In the process shown in FIG. 11, upper wiring layers 14 are formed. The upper wiring layers 14 are formed by means of forming a conductor layer on the silicon oxide film 7 from which the photoresist film 10 has been removed, and patterning the conductor layer. The right-side upper wiring layer 14 shown in FIG. 11 is normally connected to the lower wiring layer 3 by way of the interconnection hole 11. In contrast, anomalies have arisen in a left-side upper wiring layer 14A. The upper wiring layer 14A is susceptible to failures which would have considerably adverse effect on the reliability of an interconnection, such as occurrence of a break 14a in the interconnection hole 11, deterioration of step coverage, issuance of a gas from an etched portion 12a of the SOG film during the course of formation of the upper wiring layer 14, and degradation of quality of the upper wiring layer 14.
In Japanese Patent Application Laid-Open No. 69560/1997, formation of a silicon nitride film on an SOG film and formation of a silicon oxide film on the silicon nitride film are proposed for preventing etching of the SOG film, which would otherwise be caused by variations in the thickness of the silicon oxide film on the SOG film and variations in etch rate at which the silicon oxide film is wet-etched.
However, variations in the depth of an enlarged opening ascribable to variations in wet-etching of a silicon oxide film cannot be eliminated by the proposed technique.
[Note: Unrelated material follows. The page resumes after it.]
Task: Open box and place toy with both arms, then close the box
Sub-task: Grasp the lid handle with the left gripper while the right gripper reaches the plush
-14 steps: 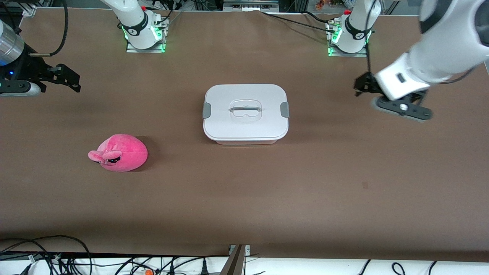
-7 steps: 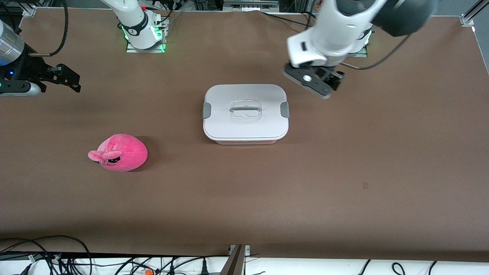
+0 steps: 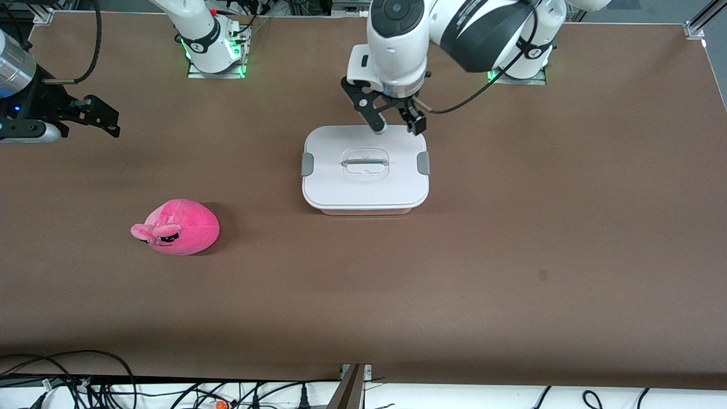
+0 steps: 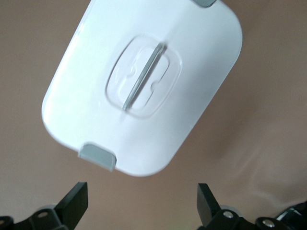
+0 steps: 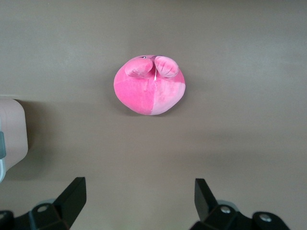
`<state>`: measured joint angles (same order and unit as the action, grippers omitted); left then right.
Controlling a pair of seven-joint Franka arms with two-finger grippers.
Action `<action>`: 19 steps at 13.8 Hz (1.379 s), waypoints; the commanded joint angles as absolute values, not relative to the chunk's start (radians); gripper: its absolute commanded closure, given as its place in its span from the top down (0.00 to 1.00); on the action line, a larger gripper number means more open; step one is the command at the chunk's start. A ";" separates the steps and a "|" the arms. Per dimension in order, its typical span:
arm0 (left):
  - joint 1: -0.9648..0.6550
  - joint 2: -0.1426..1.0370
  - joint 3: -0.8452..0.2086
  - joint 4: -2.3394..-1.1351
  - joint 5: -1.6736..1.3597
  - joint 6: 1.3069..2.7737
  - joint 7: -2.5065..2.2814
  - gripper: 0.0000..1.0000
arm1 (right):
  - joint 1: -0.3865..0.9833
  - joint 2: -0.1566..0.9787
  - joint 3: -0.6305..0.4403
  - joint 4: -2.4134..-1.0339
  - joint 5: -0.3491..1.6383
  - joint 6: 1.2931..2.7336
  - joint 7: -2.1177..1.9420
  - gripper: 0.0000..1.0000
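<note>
Box: the box (image 3: 365, 170) sat in the middle of the counter (image 3: 511, 255), its white lid (image 4: 144, 86) on and both grey clips (image 3: 423, 163) down; it served as my landmark.

Handle: the clear handle (image 3: 365, 163) in the lid's hollow was untouched.

Toy: the pink toy (image 3: 179, 227) lay on the counter, well apart from the box, toward the right arm's end and nearer the front camera than the box; nothing held it.

Left gripper: the left gripper (image 3: 393, 126) hung over the edge of the box that faces the arm bases, jaws apart and empty; its wrist view looked down on the lid, one finger (image 4: 74, 203) showing at each side.

What changed: a second earlier this gripper had been out over bare counter toward the left arm's end; half a second ago it was just beside the box's corner; now it had swung in above the lid.

Right gripper: the right gripper (image 3: 105, 122) waited over the counter's edge at the right arm's end, where it had been all along, jaws apart, its camera looking down on the toy.

Meaning: I judged the opening step was only beginning, since the lid was not yet gripped. The left arm seemed bound for the handle or a clip.
</note>
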<state>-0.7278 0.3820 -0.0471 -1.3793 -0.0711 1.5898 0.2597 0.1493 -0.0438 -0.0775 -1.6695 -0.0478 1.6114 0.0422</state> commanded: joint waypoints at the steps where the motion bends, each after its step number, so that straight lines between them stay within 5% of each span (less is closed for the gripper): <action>1: -0.738 0.439 -0.046 -1.336 -0.103 1.650 0.371 1.00 | 0.155 -0.034 -0.084 -1.649 -0.038 1.601 0.031 1.00; 15: -0.808 0.604 -0.051 -1.348 0.012 1.876 0.581 1.00 | 0.137 0.141 -0.087 -1.652 -0.042 1.600 0.017 1.00; 19: -0.807 0.607 -0.051 -1.362 0.011 1.885 0.566 1.00 | 0.118 0.254 -0.087 -1.651 -0.028 1.748 -0.070 1.00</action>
Formation of an interconnection hole cannot be controlled correctly, thereby degrading the reliability of a multilayer interconnection.
The present invention proposes a semiconductor device which obviates the previously-described inconvenience, enables more correct formation of an interconnection hole for interconnecting an upper wiring layer to a lower wiring layer, and improves the reliability of multilayer wiring, as well as a method of manufacturing the semiconductor device.
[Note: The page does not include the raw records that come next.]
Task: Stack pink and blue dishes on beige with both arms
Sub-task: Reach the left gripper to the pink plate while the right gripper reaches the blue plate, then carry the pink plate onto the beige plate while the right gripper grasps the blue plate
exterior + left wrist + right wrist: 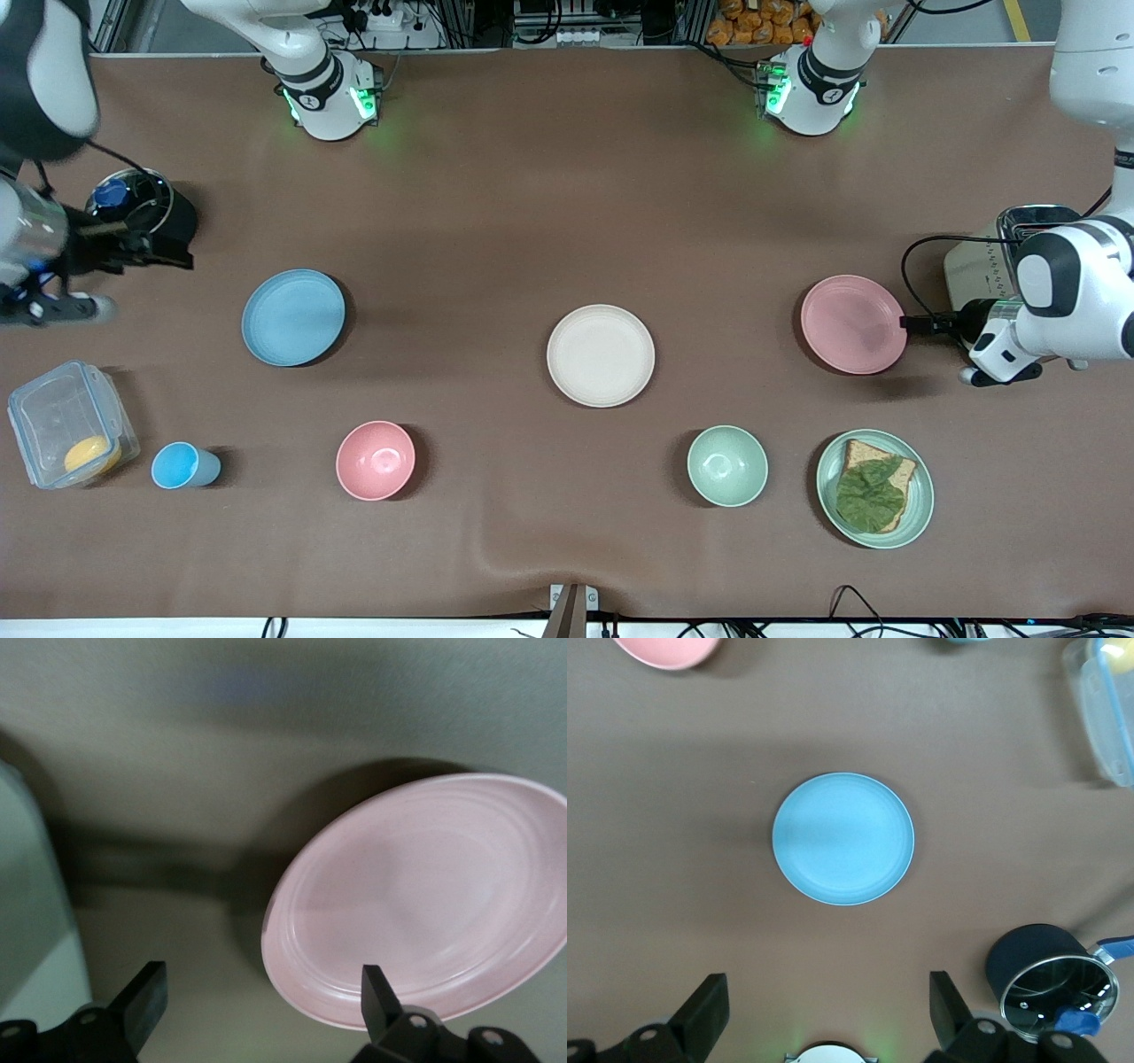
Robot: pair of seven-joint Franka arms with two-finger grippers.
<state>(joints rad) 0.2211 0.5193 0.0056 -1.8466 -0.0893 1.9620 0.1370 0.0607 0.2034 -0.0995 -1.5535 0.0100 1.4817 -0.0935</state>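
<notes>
The left pincer (912, 324) sits low at the edge of the pink plate (854, 323), at the left arm's end of the bench (567, 195). Its fingers (379, 994) stand spread and released; in the left wrist view the plate's rim (416, 899) lies just ahead of them, with nothing between them. The right pincer (168, 252) hangs in the air over the right arm's end of the bench, above a dark pot with a glass lid (142, 206). Its fingers (709, 1010) are also spread wide and hold nothing. The right wrist view looks down from high on the blue plate (843, 838), and the pot (1050, 979) shows close to the fingers.

The blue plate (293, 317) lies flat on the bench toward the right arm's end. The beige plate (601, 355) lies flat near the middle, bare, between the blue and pink plates and well apart from both.

Nearer the front camera stand a clear lidded box (71, 424) with something yellow inside, a small blue cup (182, 465), a pink bowl (376, 460), a green bowl (727, 465) and a green plate (921, 496) bearing a slice of bread (861, 454) with a leaf on it. A toaster (983, 257) stands at the left arm's end, partly hidden by the arm.

No brand, label or writing can be read on any of these things.
</notes>
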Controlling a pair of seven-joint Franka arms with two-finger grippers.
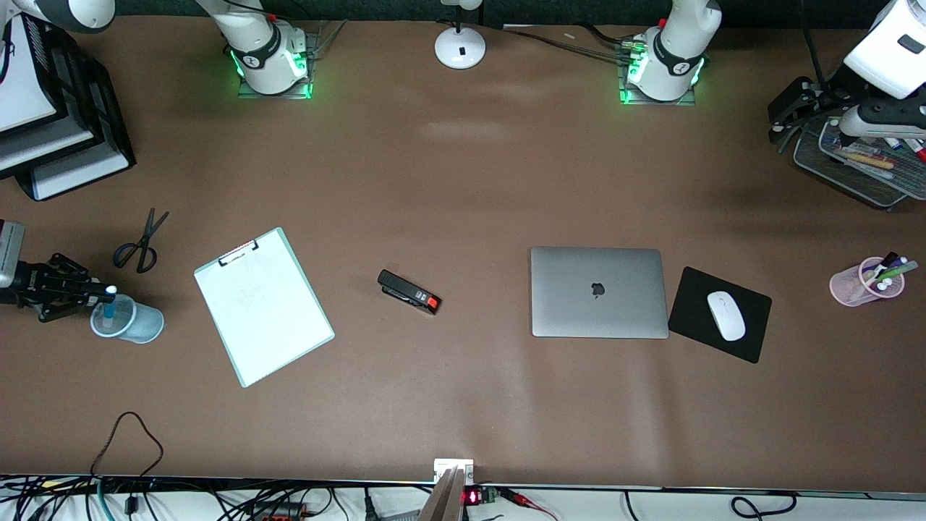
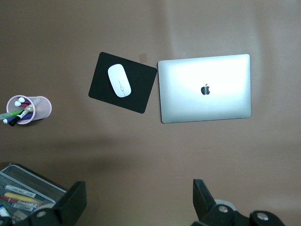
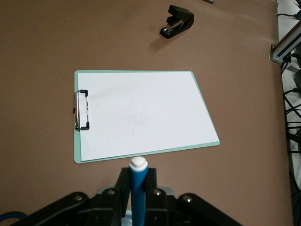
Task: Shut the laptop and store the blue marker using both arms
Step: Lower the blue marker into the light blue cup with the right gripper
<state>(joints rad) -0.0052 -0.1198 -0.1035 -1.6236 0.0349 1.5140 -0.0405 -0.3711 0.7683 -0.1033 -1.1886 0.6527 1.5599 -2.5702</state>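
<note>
- Brown table surface (image 1: 463, 181) runs the full width of the front view; we note a clipboard (image 1: 264, 305), a stapler (image 1: 409, 291) and scissors (image 1: 141, 246) toward the right arm's end.
- We see the laptop (image 1: 599, 291) lying flat with its lid down and the apple logo up, just beside the black mouse pad (image 1: 720, 315) that carries a white mouse (image 1: 725, 315). We judge the closing step done.
- The right gripper (image 1: 108, 293) sits at the right arm's end of the table, over a pale blue cup (image 1: 129, 320). Its fingers (image 3: 123, 188) are clenched on the blue marker (image 3: 138, 190).
- The marker's long axis is upright, white end on top, its lower part already inside the cup's mouth as far as we can tell.
- We judge storing to be nearly finished: the coming move seems only to need a straight drop, since the cup lies directly below the marker.
- The left gripper (image 2: 138, 200) hangs over the mesh tray (image 1: 854, 170) at the left arm's end, fingers spread and holding nothing; this arm waits.
</note>
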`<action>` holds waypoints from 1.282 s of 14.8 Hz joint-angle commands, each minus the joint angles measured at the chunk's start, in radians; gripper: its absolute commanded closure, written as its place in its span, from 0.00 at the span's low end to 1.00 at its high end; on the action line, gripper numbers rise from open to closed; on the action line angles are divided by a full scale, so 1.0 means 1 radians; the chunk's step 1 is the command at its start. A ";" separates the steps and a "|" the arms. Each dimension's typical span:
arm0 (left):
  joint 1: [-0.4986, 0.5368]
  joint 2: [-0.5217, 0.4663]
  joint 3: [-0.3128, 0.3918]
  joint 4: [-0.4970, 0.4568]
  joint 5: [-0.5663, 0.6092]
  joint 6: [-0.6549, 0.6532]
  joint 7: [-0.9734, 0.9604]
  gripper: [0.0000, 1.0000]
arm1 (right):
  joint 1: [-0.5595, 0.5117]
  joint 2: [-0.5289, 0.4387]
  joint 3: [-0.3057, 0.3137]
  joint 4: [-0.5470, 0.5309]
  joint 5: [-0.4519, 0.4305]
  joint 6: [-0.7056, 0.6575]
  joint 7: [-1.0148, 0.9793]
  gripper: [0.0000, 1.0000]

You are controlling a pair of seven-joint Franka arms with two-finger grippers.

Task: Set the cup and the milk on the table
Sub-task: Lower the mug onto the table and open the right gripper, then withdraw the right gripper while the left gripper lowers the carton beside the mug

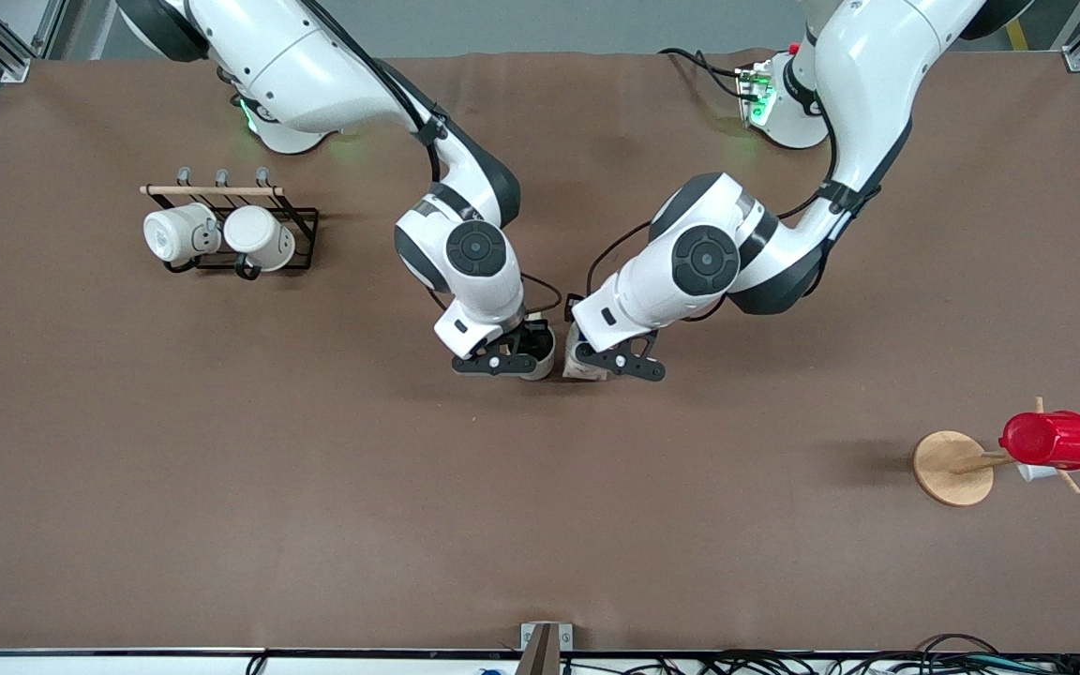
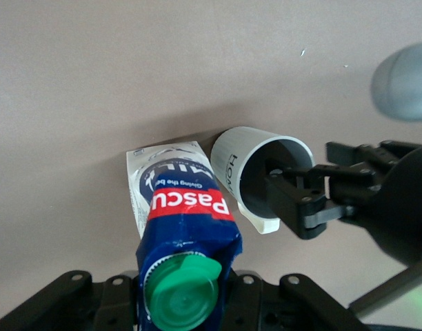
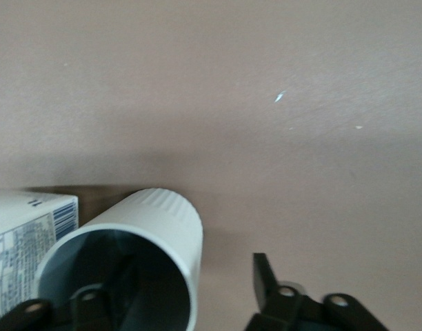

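The cup (image 1: 540, 349), cream-white with a grey inside, stands on the brown table (image 1: 221, 487) near its middle. The milk (image 1: 585, 366) stands beside it, toward the left arm's end. My left gripper (image 1: 617, 362) is shut on the milk's dark blue upper part (image 2: 187, 234), under the green cap (image 2: 180, 293). My right gripper (image 1: 502, 362) is open astride the cup's wall (image 3: 176, 227). One finger is inside the cup and the other finger (image 3: 265, 279) is outside, apart from the wall. The left wrist view shows the cup (image 2: 232, 162) close beside the milk, with the right gripper (image 2: 304, 200) at its rim.
A black rack (image 1: 301, 230) with two plain white mugs (image 1: 179, 232) stands toward the right arm's end. A wooden stand (image 1: 951, 467) bearing a red cup (image 1: 1051, 439) stands toward the left arm's end, nearer the front camera.
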 commanded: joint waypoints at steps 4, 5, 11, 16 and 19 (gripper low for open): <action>-0.001 0.029 -0.005 0.019 0.023 0.000 -0.022 0.80 | -0.145 -0.214 0.014 -0.022 -0.019 -0.204 -0.136 0.00; -0.001 0.029 -0.004 0.019 0.023 0.005 -0.020 0.77 | -0.169 -0.252 0.015 -0.021 -0.015 -0.236 -0.158 0.00; -0.003 0.029 -0.004 0.017 0.027 0.020 -0.019 0.73 | -0.407 -0.472 0.017 -0.012 0.036 -0.350 -0.187 0.00; -0.009 0.028 -0.004 0.017 0.027 0.020 -0.020 0.74 | -0.490 -0.575 -0.095 0.024 0.048 -0.498 -0.262 0.00; -0.010 0.028 -0.005 0.017 0.027 0.022 -0.020 0.73 | -0.487 -0.593 -0.205 0.048 0.131 -0.592 -0.433 0.00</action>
According to one aspect, the present invention provides a semiconductor device comprising a lower wiring layer provided on a semiconductor substrate, a spin-on-glass (SOG) film covering the lower wiring layer, a lower silicon oxide film formed on the SOG film, a silicon nitride film formed on the lower silicon oxide film, an upper silicon oxide film formed on the silicon nitride film, and an upper wiring layer provided on the upper silicon oxide film. Further the upper wiring layer is connected to the lower wiring layer by way of enlarged openings formed in the upper silicon oxide film and by way of through holes formed in the silicon nitride film and the lower silicon oxide film.
In another aspect, in the above semiconductor device, the enlarged openings may be formed so as to penetrate through the upper silicon oxide film.
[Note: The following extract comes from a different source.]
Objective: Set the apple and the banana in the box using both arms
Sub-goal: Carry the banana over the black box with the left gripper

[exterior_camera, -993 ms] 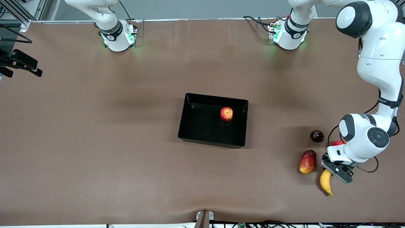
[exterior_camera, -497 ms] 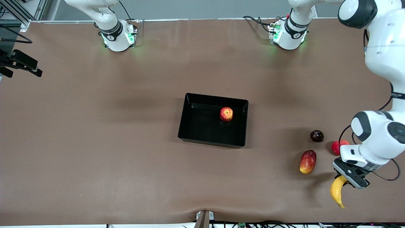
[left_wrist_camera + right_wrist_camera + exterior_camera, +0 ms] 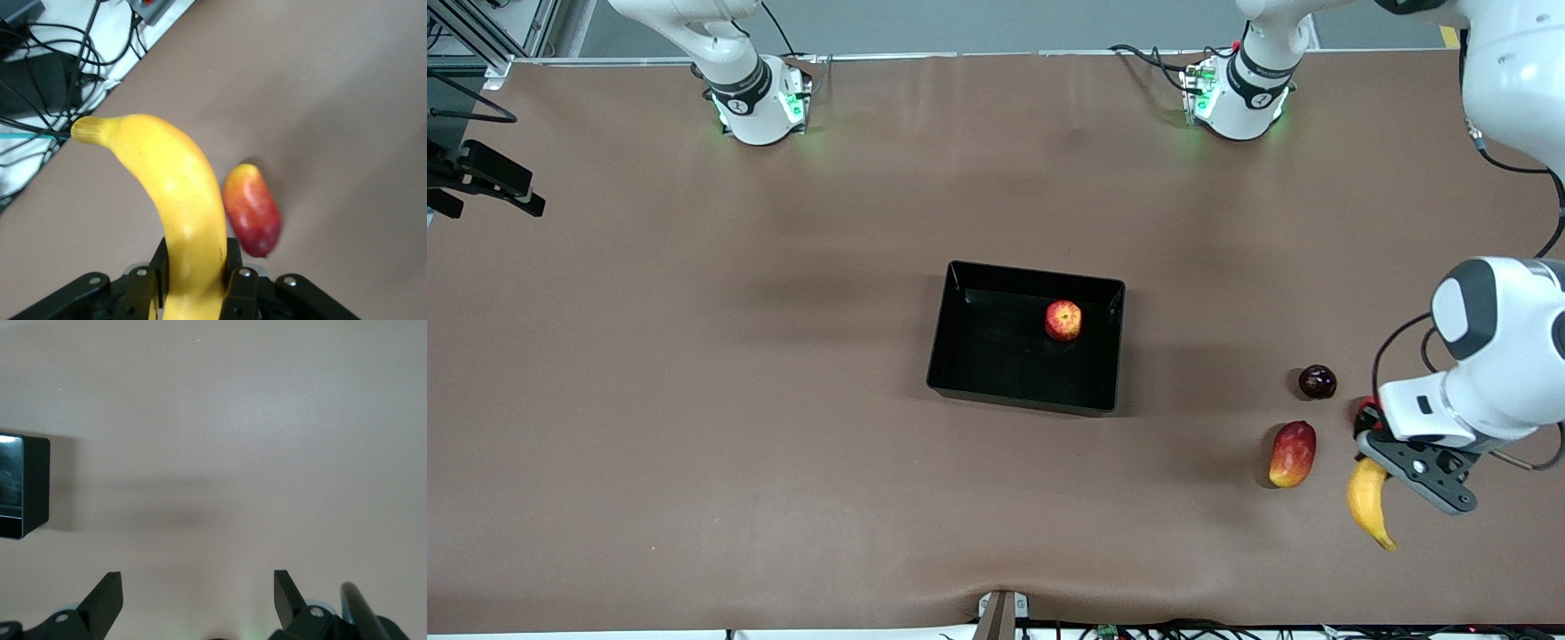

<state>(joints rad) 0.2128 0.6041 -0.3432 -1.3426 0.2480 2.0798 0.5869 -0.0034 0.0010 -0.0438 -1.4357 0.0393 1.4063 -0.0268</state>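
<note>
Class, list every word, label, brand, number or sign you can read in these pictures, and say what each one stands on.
None can be read.
Left arm base: a black band with small white marks, too small to read.
Right arm base: the same kind of band, too small to read.
Banana, apple, box, mango: no print at all.

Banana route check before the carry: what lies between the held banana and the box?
In the front view, the mango lies between the banana, held in the left hand, and the box; otherwise bare table.
</note>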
According to another aspect of the present invention, in a method of manufacturing a semiconductor device, a lower wiring layer is formed on a semiconductor substrate. A spin-on-glass (SOG) film is formed on the lower wiring layer. A lower silicon oxide film is formed on the SOG film, a silicon nitride film is formed on the lower silicon oxide film, and an upper silicon oxide film is formed on the silicon nitride film. A resist film is formed on the upper silicon oxide film, to thereby form openings in the resist film. Enlarged openings are formed in the upper silicon oxide film by means of subjecting the upper silicon oxide film to wet-etching by way of the openings. Through holes are formed in the silicon nitride film and the lower silicon oxide film by way of the enlarged openings so as to extend to the lower wiring layer.
In another aspect, in the above method of manufacturing a semiconductor device, the thickness of the upper silicon oxide film is set so as to become substantially equal to an extent to which wet-etching is to be effected.